All right, I give up. I’m a broken man — I held out as long as I could, but telemarketers have simply left me no choice. Today my home phone joined the 2.4 million other Australian numbers on the national “Do Not Call” register.
Call me naïve, but for a long time I thought I didn’t need to join the register. I shouldn’t have to, I reasoned: market forces would take care of it. Marketing organisations using outbound calling as part of their communications mix would be forced to improve by negative customer responses and competitive pressure.
So despite the relentless deterioration in the quality of calls, I’ve put up with the crap and I’ve offered constructive feedback.
I’ve agreed that I am Mr “Down-ez” (the Spanish branch of the family, perhaps) when no-one other than call centre operators ever seems to have trouble with my name.
I’ve coached badly-spoken and poorly-trained local callers with their appalling manners and scripts. I’ve warned others that they are probably in breach of the Trade Practices Act when they lie that they are “just doing a 30-second survey” and that they’re not trying to sell me anything.
I’ve refrained from getting angry with the charity callers who launch straight into the story of “little-Johnny-whose-one-dying-wish-is-to-meet-a-real-Test- cricketer” told at breakneck speed without pausing for breath, so I can’t decline without seeming like a heartless bastard.
I’ve given off-shore callers a chance to pronounce the name of the organisation they represent twice or even three times before regretfully telling them that I can’t understand what they’re saying.
But I was wrong. Telemarketers just got worse. The final straw was when they brought in the big guns… the Yanks.
Twice in 15 minutes yesterday I answered the phone to a recording of a gushing Californian female voice.
“Con-GRAT-choo-LAY-shuns. YEW’ve won a HAH-la-day at a re-zort of yur choice,” she said the first time (or words to that effect — it was hard to hear the last few as I slammed the phone down).
The second time, I didn’t even get any content: “Please hold the line for an important call,” was all she said.
Clearly we have passed the “tipping point” in the life cycle of telemarketing. Take 2.4 million numbers out of circulation, and it’s a fair bet that those remaining will get a greater number of calls. But with a smaller pool of prospects, instead of concentrating on increasing call quality to improve success rates, direct marketers are opting for even lower costs: more off-shore origination, poorer scripts and training, lower-grade technology and — finally — pre-recorded spiels.
Things are really crook when marketing organisations decide that prospective customers phoned in their own homes don’t even merit a real human being. In terms of sophistication and respect for consumers, this now ranks telemarketing right alongside email spam.
Stephen Downes lectures in the postgraduate advertising program at RMIT University and is a market researcher with QBrand Consulting.
I have been told that the syrupy American recorded voice calls ask you to press the 9 key and then they leave you on hold for a long time.
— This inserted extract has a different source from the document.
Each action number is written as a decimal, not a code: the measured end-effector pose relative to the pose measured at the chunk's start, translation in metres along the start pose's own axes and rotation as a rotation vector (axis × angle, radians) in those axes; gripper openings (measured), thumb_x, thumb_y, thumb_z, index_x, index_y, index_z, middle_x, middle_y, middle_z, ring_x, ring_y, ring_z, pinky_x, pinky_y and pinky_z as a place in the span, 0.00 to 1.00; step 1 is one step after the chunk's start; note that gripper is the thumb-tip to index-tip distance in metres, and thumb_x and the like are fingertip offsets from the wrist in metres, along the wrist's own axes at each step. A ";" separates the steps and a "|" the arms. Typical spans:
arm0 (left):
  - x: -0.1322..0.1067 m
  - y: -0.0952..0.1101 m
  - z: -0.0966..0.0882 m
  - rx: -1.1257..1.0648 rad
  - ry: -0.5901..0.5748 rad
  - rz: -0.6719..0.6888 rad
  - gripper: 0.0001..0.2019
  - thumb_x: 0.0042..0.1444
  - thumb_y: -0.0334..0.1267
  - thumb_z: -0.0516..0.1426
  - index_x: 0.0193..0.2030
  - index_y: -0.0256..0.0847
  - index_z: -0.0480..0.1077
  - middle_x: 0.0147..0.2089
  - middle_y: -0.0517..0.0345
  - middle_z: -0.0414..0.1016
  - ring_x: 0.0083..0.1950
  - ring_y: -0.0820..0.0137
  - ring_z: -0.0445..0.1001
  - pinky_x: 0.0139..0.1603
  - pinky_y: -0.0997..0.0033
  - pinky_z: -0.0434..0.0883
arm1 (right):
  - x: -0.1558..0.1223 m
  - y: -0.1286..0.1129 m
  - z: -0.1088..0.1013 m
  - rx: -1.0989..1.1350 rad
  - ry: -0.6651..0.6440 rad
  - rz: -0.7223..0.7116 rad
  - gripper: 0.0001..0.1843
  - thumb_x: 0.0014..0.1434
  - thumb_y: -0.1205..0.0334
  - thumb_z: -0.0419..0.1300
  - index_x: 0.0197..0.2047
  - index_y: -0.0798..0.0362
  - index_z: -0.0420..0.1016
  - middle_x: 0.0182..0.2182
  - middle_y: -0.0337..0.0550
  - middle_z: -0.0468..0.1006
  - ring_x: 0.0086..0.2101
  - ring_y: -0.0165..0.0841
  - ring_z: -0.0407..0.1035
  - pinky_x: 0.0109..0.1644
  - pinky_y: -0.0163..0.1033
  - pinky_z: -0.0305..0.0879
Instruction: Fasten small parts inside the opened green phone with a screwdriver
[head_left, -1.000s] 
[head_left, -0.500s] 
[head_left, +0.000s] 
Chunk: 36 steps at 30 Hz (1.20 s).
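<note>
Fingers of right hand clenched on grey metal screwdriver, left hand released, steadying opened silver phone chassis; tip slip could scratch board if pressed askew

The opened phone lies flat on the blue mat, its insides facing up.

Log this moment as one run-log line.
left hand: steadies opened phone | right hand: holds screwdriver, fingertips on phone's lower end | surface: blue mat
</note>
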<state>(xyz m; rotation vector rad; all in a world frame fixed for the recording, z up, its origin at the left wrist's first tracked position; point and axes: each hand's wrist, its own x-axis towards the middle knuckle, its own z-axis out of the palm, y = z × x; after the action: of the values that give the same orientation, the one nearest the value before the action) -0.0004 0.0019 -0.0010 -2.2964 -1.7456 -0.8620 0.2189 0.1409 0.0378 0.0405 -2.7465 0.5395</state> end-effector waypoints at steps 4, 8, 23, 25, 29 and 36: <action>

Eventually you find out of course, that you have not won anyrthing but they apparently make the money whilst you are on hold, charging you in the vicinity of $5-95 per minute, which goes onto your phone bill. Have not had personal experience as I always hang up on these calls, but this is what others have told me.
I am amazed since the inception of the Do Not Call Register, at the number of people doing “surveys” who now ring at night and during the afternoon.
I returned home not all that long ago to find my answering machine full. It contained only one message delivered in that syrupy American voicer – “all our operators are busy right now but please hold on etc etc”. That’s right, not only did they call me but, as they didn’t have anyone available to give me the spiel, they asked me to hold on. For a full 10 minutes. Now if I answer the phone and there isn’t somebody on the other end immediately, I hang up. It’s been a big tough on slow-talking Nanna and my cousin with the stutter but that’s the price of sanity.
I’ve been on the list since inception. I was still getting calls from charities and political interests. Now I NEVER answer the phone, but vet all calls via answering machine. If the caller is someone I know, they will leave a message and I can call them back.
Strangely, the call centres rarely leave a message.
I have been on the register for years, but the latest effort left me gob-smacked. On my ans. machine was an American voice saying “thank you for calling, please hold on”.Telstra can help, as I was talking to them re another matter [using the talk to a person tricks,] I asked them if they could do anything, & they added me to their list, apparently different from the other. I get no calls now [or ones which hang up, as soon as the message starts.] I will call this a VICTORY !
The poor person I chose to blast, was the guide dog assoc. & they removed me immediately, they work on phone no’s, not names ,all charities will stop, if you ask. NO off-shore calls either, as I also asked them to cross me off their lists.A bit of effort & you will win.
Ah, Stephen, registering with the government’s Do Not Call site merely means that when you get more telemarketing intrusions – and you will – you will feel even more frustrated than before. I have been registered since the scheme began, have received many ‘illegal’ calls, and have even formally complained about some of them via the donotcall.gov.au website. The complaints were not acknowledged and I suspect that the whole register was set up as a PR exercise without proper resources, merely to appear to be doing something about a public nuisance.